Supplied information:

-*-

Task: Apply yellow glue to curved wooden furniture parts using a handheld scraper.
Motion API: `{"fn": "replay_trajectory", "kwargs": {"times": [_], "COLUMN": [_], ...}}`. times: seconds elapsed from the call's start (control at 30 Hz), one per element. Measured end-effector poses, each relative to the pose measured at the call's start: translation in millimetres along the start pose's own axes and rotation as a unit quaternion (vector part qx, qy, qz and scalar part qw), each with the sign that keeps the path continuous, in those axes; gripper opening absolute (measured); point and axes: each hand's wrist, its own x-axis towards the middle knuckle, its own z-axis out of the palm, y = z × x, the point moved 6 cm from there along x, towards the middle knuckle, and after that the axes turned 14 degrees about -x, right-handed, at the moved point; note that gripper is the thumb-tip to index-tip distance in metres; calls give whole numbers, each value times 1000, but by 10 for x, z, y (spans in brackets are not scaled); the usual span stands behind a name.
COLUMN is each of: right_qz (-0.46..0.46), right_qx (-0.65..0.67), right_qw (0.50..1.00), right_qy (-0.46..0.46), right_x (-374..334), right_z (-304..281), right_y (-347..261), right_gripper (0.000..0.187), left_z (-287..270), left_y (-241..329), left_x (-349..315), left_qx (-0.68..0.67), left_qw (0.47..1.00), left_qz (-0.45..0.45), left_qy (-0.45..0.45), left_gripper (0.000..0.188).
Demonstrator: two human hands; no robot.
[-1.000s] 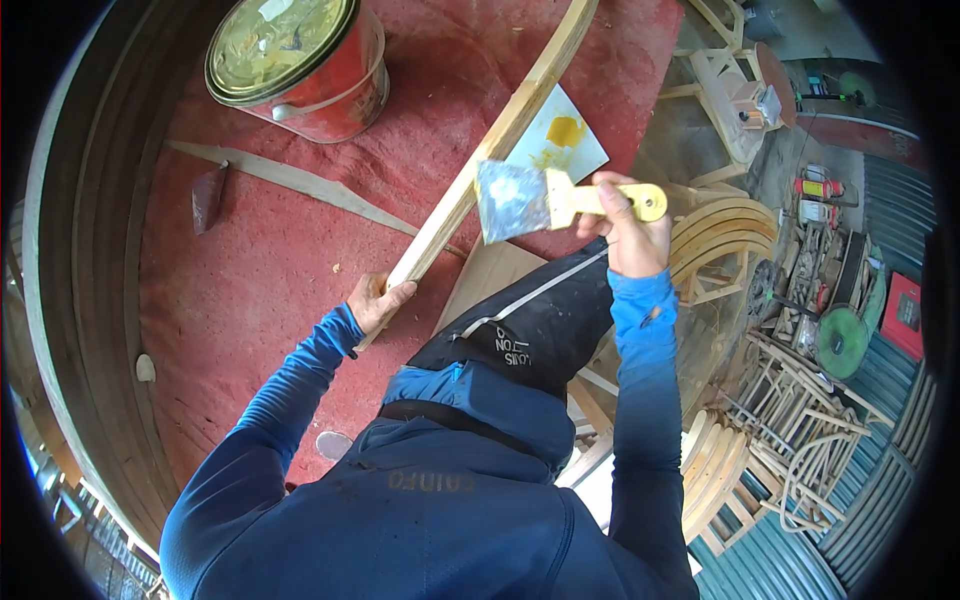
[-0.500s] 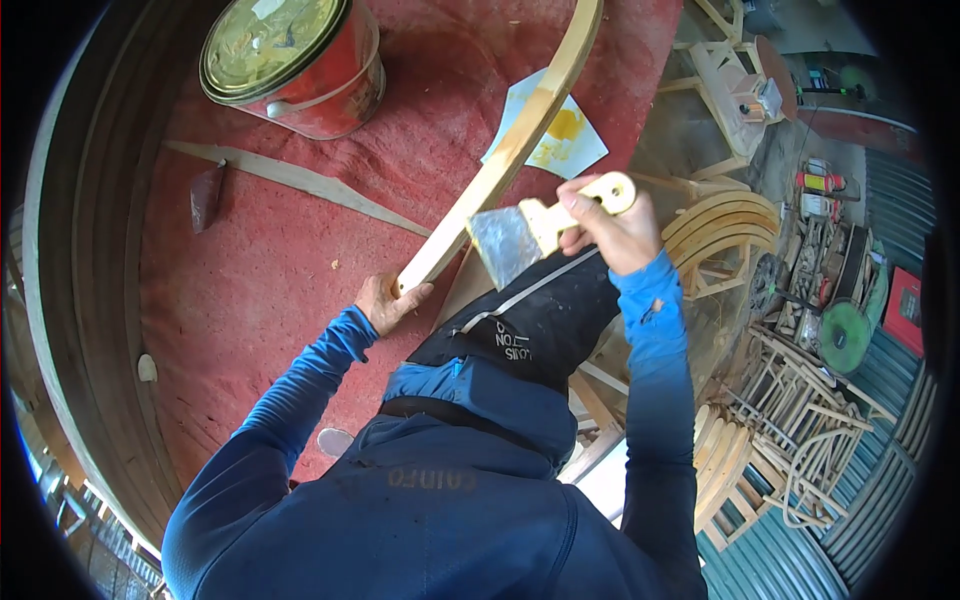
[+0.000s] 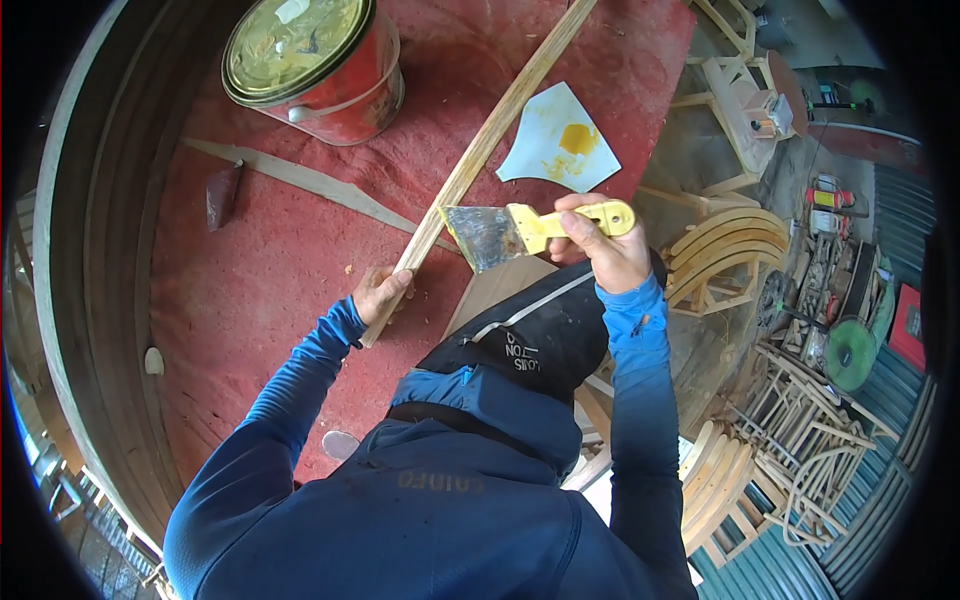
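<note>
My left hand (image 3: 383, 292) is closed around the lower end of a long, pale wooden strip (image 3: 470, 165), which slants up and away to the right. In my right hand (image 3: 612, 243) is a putty knife (image 3: 489, 232) with a yellow handle and a wide, smeared metal blade. The blade's corner lies close to the strip's right edge; whether it touches, I cannot tell. Beyond the blade, a white sheet (image 3: 540, 130) carries patches of yellow paste.
A red bucket (image 3: 350, 103) with a paint-smeared lid stands at the far left on the red-covered surface (image 3: 270, 290). Close to it lie a thin wooden slat (image 3: 300, 178) and a dark reddish piece (image 3: 224, 196). Curved wooden parts (image 3: 725, 250) are stacked at right.
The wooden strip has been turned so a narrower, grainy face shows. The putty knife has swung level, its blade now nearer the strip, and more of the white sheet shows.
</note>
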Motion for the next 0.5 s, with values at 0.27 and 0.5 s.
{"fn": "replay_trajectory", "kwargs": {"times": [0.27, 0.5], "right_qz": [-104, -193], "right_qx": [-60, -138], "right_qw": [982, 963], "right_qy": [144, 132], "right_x": [262, 142], "right_z": [-363, -245], "right_y": [-342, -467], "right_gripper": [25, 20], "left_z": [4, 56], "left_y": [19, 75], "left_x": [-7, -14], "left_qx": [-1, -7], "left_qw": [1000, 1000], "left_qz": [0, 0], "left_qy": [2, -8], "left_gripper": [65, 67]}}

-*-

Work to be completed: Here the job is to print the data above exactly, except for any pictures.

Solution:
Task: Apply yellow glue to curved wooden furniture parts using a handheld scraper.
Motion API: `{"fn": "replay_trajectory", "kwargs": {"times": [_], "COLUMN": [_], ...}}`. times: seconds elapsed from the call's start (control at 30 Hz), one per element. Measured end-effector poses, each relative to the pose measured at the call's start: translation in millimetres along the start pose's own axes and rotation as a unit quaternion (vector part qx, qy, qz and scalar part qw), each with the sign that keeps the path continuous, in those axes; gripper opening absolute (measured); point and axes: each hand's wrist, its own x-axis towards the middle knuckle, its own z-axis out of the palm, y = z × x, the point moved 6 cm from there along x, towards the middle knuckle, and after that the axes turned 14 degrees about -x, right-handed, at the moved point; note that gripper is the thumb-tip to index-tip distance in metres; calls give whole numbers, each value times 1000, but by 10 for x, z, y (spans in brackets are not scaled); the usual span stands behind a name.
COLUMN is each of: right_qz (-0.46..0.46), right_qx (-0.65..0.67), right_qw (0.50..1.00), right_qy (-0.46..0.46), right_x (-374..334), right_z (-304..281), right_y (-347..261), right_gripper (0.000..0.187), left_z (-287..270), left_y (-241..329), left_x (-349..315), left_qx (-0.68..0.67), left_qw (0.47..1.00), left_qz (-0.45..0.45), left_qy (-0.45..0.45), left_gripper (0.000..0.188).
Demonstrator: two human hands; no robot.
[-1.000s] 
[-0.500s] 
[+0.000s] 
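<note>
My left hand (image 3: 383, 292) is closed around the lower end of a long, pale wooden strip (image 3: 470, 165), which slants up and away to the right. In my right hand (image 3: 612, 243) is a putty knife (image 3: 489, 232) with a yellow handle and a wide, smeared metal blade. The blade's corner lies close to the strip's right edge; whether it touches, I cannot tell. Beyond the blade, a white sheet (image 3: 540, 130) carries patches of yellow paste.
A red bucket (image 3: 350, 103) with a paint-smeared lid stands at the far left on the red-covered surface (image 3: 270, 290). Close to it lie a thin wooden slat (image 3: 300, 178) and a dark reddish piece (image 3: 224, 196). Curved wooden parts (image 3: 725, 250) are stacked at right.
The wooden strip has been turned so a narrower, grainy face shows. The putty knife has swung level, its blade now nearer the strip, and more of the white sheet shows.
</note>
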Motion for the next 0.5 s, with values at 0.27 and 0.5 s.
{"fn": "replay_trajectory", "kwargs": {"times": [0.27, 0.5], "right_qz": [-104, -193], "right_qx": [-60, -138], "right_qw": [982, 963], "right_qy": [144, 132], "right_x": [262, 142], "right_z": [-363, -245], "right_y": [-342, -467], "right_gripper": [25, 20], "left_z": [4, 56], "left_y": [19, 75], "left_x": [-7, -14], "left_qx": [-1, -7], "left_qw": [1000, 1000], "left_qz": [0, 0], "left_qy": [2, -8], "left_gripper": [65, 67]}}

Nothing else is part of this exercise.